- [Task description]: Take the lines below beginning at the line that has "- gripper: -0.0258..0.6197" and stopping after the line that has "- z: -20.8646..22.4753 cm", and print them exactly as they are, with no other lines.

- [Available data]:
--------------------
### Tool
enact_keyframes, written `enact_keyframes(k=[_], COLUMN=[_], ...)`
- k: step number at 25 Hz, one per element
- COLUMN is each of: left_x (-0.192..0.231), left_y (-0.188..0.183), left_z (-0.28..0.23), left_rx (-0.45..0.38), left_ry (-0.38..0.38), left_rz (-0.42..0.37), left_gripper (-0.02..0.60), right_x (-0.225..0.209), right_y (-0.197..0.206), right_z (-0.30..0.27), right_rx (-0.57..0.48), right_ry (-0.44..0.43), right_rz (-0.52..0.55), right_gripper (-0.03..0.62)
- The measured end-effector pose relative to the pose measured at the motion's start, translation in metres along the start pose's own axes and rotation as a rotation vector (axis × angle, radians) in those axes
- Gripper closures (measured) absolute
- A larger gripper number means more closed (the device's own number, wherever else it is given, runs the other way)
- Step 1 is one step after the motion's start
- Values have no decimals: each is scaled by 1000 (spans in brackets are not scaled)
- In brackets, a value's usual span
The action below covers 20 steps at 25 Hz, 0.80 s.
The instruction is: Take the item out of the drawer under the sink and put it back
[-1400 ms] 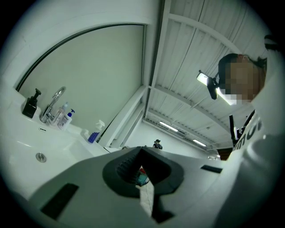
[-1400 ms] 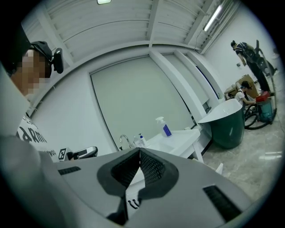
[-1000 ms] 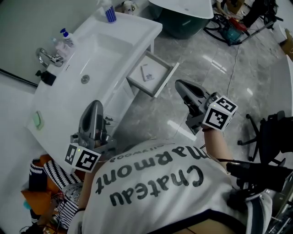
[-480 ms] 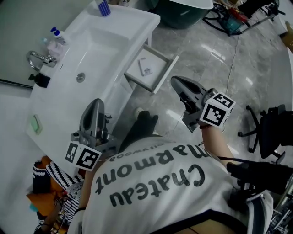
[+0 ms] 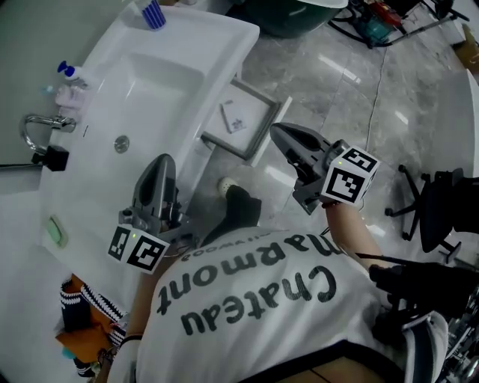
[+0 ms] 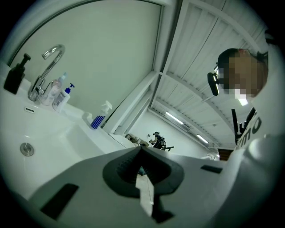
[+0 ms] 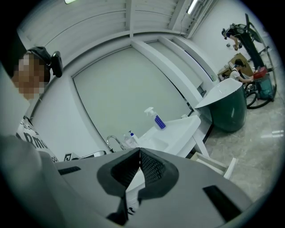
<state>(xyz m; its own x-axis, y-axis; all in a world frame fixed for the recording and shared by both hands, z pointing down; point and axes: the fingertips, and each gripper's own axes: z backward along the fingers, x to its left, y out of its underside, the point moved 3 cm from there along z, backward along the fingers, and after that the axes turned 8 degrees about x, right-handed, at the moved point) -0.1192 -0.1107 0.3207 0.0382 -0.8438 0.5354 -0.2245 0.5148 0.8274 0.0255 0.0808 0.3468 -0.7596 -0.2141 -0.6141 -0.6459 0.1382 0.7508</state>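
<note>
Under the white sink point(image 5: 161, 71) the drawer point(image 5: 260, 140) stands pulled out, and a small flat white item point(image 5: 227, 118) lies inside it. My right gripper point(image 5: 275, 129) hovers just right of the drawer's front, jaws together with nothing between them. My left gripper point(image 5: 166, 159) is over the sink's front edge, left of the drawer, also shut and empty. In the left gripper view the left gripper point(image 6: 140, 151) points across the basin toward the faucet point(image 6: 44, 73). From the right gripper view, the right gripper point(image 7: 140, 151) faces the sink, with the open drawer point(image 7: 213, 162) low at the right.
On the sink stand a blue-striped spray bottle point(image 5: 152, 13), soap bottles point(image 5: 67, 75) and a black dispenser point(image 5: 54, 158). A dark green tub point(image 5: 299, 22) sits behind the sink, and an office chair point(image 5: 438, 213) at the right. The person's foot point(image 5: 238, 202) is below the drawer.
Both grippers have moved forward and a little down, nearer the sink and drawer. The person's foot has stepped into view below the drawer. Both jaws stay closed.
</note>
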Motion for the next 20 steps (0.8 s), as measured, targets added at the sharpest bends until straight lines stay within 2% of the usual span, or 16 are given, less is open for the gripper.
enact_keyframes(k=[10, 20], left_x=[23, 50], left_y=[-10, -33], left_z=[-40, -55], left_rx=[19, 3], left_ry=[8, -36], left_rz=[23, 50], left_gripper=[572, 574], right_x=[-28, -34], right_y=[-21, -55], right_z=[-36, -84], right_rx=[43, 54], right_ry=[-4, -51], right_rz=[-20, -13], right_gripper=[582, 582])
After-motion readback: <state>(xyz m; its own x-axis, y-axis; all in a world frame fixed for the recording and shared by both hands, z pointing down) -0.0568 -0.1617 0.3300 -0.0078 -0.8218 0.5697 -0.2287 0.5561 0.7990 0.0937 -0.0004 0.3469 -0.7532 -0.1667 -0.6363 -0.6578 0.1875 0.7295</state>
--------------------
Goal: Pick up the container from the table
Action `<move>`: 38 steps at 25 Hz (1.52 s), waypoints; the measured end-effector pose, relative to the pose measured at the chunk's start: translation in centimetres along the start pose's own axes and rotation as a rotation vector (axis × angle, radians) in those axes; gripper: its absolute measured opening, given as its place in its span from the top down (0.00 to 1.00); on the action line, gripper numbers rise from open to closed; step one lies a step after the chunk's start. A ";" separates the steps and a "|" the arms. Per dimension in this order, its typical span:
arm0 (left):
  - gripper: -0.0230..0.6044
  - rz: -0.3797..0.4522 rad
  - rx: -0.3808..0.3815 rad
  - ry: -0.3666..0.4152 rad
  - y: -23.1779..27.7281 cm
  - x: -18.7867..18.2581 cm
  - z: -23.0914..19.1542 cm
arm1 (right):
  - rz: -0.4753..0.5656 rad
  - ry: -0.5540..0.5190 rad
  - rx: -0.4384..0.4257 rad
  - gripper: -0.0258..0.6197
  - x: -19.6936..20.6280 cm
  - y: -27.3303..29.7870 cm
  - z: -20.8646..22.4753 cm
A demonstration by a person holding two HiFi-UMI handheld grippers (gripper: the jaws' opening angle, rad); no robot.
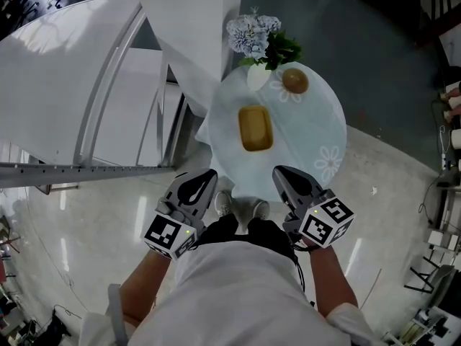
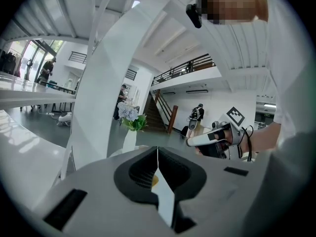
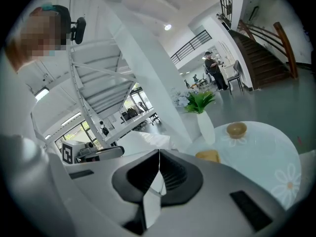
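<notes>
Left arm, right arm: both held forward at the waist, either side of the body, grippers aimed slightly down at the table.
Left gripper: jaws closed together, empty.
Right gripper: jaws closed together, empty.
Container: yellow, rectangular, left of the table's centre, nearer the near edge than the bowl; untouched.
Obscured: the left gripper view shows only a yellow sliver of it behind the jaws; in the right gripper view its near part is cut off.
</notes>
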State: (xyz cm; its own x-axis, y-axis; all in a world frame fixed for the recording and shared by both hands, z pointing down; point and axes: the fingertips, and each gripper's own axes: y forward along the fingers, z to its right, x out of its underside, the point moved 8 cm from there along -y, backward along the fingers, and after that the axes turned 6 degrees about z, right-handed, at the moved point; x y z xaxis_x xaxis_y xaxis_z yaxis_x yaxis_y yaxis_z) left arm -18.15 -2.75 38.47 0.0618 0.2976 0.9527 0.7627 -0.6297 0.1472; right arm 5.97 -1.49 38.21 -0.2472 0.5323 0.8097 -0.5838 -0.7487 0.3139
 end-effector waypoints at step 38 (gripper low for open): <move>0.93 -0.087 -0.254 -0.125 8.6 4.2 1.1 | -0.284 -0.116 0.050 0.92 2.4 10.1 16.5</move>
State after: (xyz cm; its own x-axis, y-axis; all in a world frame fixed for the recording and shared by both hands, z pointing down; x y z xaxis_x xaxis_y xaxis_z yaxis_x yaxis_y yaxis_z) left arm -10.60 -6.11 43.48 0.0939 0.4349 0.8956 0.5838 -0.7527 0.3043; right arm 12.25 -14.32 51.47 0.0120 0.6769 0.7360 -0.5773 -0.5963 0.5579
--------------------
- [Result]:
  - gripper: -0.0258..0.6197
  - x: -19.6936..20.6280 cm
  - y: -27.3303..29.7870 cm
  - z: -20.8646..22.4753 cm

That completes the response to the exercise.